Regular exercise may keep Alzheimer's at bay - even in those whose genes put them in the dementia danger zone.
© AlamyA study of men and women in their 60s, 70s and 80s found that being active at least three times a week stopped the brain from shrinking potentially helping keep Alzheimer's at bay (posed by model)
A study of men and women in their 60s, 70s and 80s found that being active at least three times a week stopped the brain from shrinking.

Strikingly, even those with a common gene called APOE-e4 were protected by brisk walking, jogging, swimming and cycling. Strenuous household chores also helped.

The brain normally shrinks with age, and the hippocampus, the brain's memory hub is particularly vulnerable in those at genetic risk of dementia.

Kirk Erickson, an expert in the ageing brain, said: 'This is the first study look at how physical activity might impact the loss of hippocampal volume in people at genetic risk for Alzheimer's disease.

'There are no other treatments shown to preserve hippocampal volume in those that may develop Alzheimer's disease.

'This study has tremendous implications for how we might intervene, prior to the development of any dementia symptoms, in older adults who are at increased genetic risk for Alzheimer's disease.

The APOE-e4 gene is carried by up to 30 per cent of the population.

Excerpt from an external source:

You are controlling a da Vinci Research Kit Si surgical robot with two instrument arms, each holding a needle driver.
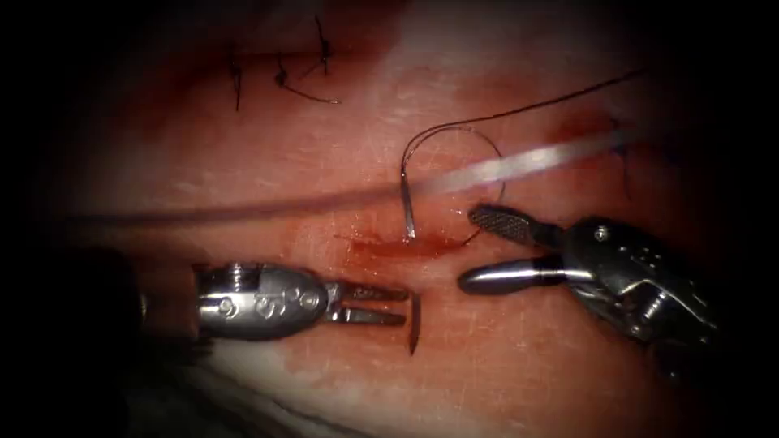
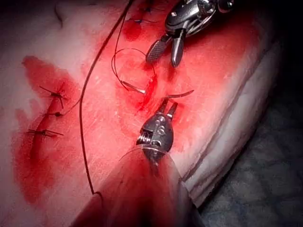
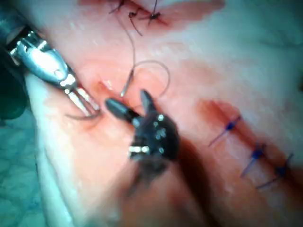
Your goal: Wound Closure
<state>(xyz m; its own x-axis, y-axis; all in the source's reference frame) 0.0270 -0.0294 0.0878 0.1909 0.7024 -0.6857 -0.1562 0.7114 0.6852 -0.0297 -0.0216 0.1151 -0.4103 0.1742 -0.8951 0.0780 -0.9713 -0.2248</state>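
endoscope: left tool [image 1: 388, 305] jaws slightly parted, empty, by needle [image 1: 415, 323] tip emerging below cut [image 1: 402, 243], placed to grasp; right tool [image 1: 487, 247] spread, empty. left wrist: needle [image 2: 180, 94] through tissue [image 2: 109, 123], thread [image 2: 85, 137] trailing. right wrist: right tool [image 3: 128, 105] agape over the cut.

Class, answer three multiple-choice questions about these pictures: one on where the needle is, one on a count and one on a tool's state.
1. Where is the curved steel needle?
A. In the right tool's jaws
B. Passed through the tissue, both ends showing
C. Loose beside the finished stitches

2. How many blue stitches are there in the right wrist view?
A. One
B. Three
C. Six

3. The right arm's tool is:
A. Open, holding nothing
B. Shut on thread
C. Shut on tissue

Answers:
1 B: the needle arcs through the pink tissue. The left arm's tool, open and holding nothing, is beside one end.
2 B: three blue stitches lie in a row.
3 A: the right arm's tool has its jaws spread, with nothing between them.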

It increases the risk of Alzheimer's in old age but not everyone with the suspect DNA will develop the disease.

The latest finding suggests the exercise may be one of the factors that decides if a brain is able to overcome its genetic inheritance.

The US researchers measured the brain size of four groups of pensioners at the start and end of the 18-month study.

The amount of exercise they did was monitored and they were tested for the APOE-e4 gene.

The only brain shrinkage occurred in those with the gene who did little or no exercise.

Those with the gene who were at least moderately physically active three times a week or more were protected, the journal Frontiers in Aging Neuroscience reports.

Researcher Dr J. Carson Smith, of the University of Maryland, said: 'We found that physical activity has the potential to preserve the volume of the hippocampus in those with increased risk for Alzheimer's disease, which means we can possibly delay cognitive decline and the onset of dementia symptoms in these individuals.

'Physical activity interventions may be especially potent and important for this group.'

He added that future research is needed to work out how exercise and genetics interact to lower the risk of Alzheimer's.

And that more evidence could lead to those with a family history of the disease being 'prescribed' exercise.

Dr Smith said: 'We do not yet have the level of exercise needed to justify this approach specifically for Alzheimer's prevention but exercise certainly cannot harm, so should be prescribed regardless.'

Alzheimer's and other forms of dementia affect some 800,000 Britons and the number is predicted to double in a generation as the population ages.

APOE-E4 raises the risk of the disease up to ten-fold and up to 40 per cent of people who develop Alzheimer's in old have the gene.